PESHAWAR, Nov 11: Unplanned construction at the Khyber Teaching Hospital has been causing hardships to the patients, doctors at the hospital told Dawn on Monday.

The Khyber Teaching Hospital, spreads over an area of 560,000 sq-ft, was commissioned in November 1976, with 26 units. The 1200-bed hospital, which was built at a cost of Rs129.742 million in seven years time, now has 32 units.

Lately, unplanned construction in certain wards to make more room by the doctors and hospital administration has been causing great hardships to the patients.

The worst sufferers are those who are brought to the casualty ward for emergency treatment. The door of the casualty ward, which connects it with the main block, has been closed for unknown reasons for some time and the patients have to take painfully long routes to reach the medical and surgical wards.

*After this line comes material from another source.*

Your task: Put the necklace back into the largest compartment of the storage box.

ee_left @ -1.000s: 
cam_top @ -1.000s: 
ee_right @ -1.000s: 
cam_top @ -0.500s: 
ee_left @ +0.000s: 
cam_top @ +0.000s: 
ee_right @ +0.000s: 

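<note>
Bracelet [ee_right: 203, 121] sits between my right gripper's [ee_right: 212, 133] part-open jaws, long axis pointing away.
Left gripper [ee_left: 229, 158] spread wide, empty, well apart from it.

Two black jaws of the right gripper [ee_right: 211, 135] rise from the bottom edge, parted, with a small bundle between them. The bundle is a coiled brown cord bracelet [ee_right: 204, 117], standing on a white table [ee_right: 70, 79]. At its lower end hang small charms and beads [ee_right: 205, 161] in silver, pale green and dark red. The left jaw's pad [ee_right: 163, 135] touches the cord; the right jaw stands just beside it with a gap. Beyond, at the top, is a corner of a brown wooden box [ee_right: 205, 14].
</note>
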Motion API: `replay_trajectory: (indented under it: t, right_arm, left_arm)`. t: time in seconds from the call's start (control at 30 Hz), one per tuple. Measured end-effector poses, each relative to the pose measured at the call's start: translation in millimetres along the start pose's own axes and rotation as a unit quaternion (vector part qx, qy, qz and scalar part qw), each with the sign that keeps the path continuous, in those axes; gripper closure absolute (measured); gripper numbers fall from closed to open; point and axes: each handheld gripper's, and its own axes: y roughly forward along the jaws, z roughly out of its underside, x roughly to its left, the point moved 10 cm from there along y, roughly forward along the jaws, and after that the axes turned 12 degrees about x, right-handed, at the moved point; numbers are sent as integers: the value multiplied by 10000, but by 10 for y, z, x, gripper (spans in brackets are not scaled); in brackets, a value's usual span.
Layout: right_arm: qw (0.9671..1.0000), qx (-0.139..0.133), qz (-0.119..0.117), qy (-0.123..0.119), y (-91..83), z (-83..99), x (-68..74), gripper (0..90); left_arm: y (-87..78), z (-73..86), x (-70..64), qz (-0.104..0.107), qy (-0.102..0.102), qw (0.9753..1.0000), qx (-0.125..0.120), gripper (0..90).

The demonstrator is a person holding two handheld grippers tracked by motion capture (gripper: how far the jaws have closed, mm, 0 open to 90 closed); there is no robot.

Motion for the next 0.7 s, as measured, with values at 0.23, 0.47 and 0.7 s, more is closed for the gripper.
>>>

“The administration has ordered closure of the door, because it was being used by people other than the patients. It is true that patients suffer a great deal but we cannot open the same,” said a doctor at the casualty ward.

He said children who needed to be shifted to the children ward were forced to take a longer route which often put them in distress.

Moreover, construction of a wall between the operation theatre and the children wards has been a cause of embarrassment not only for the patients but also for the hospital staffers as the wall makes it difficult to the doctors and other staff to visit the wards to treat patients.

The surgical ICU, built in front of the operation theatre, has two doors which are not easily accessible to the patients. According to the doctors, they faced problems in shifting the critically-ill patients from wards to the ICU, because of the construction of unnecessary doors.

“One has to be very quick when a patient’s condition is serious, and, therefore, there is no need for two doors which hinder the smooth shifting of patients,” said a junior registrar at the surgical ward.

The X-ray department also has two doors, one of which remains closed in the morning shift and the patients are forced to use one door which creates problems in rush hours.

The most worrisome situation has been created by the doctors in surgical, medical, ENT and Eye wards by building counters and partitions without taking permission from the hospital administration.

Each and every ward has got small wooden counters which are used by the doctors, paramedics and nurses. Most of those counters have been replaced by big ones which have turned the wards into Hujras (guest houses) as the doctors and their visitors sit in these counters gossiping till late which haunts the patients, a patient said.